■ **Task statement**
Exactly as written, transcribe each line of the listing.

↓

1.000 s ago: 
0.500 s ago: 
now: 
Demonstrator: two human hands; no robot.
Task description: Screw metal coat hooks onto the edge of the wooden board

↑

■ **Response**
1.000 s ago: 
0.500 s ago: 
now: 
Demonstrator: two human hands; no robot.
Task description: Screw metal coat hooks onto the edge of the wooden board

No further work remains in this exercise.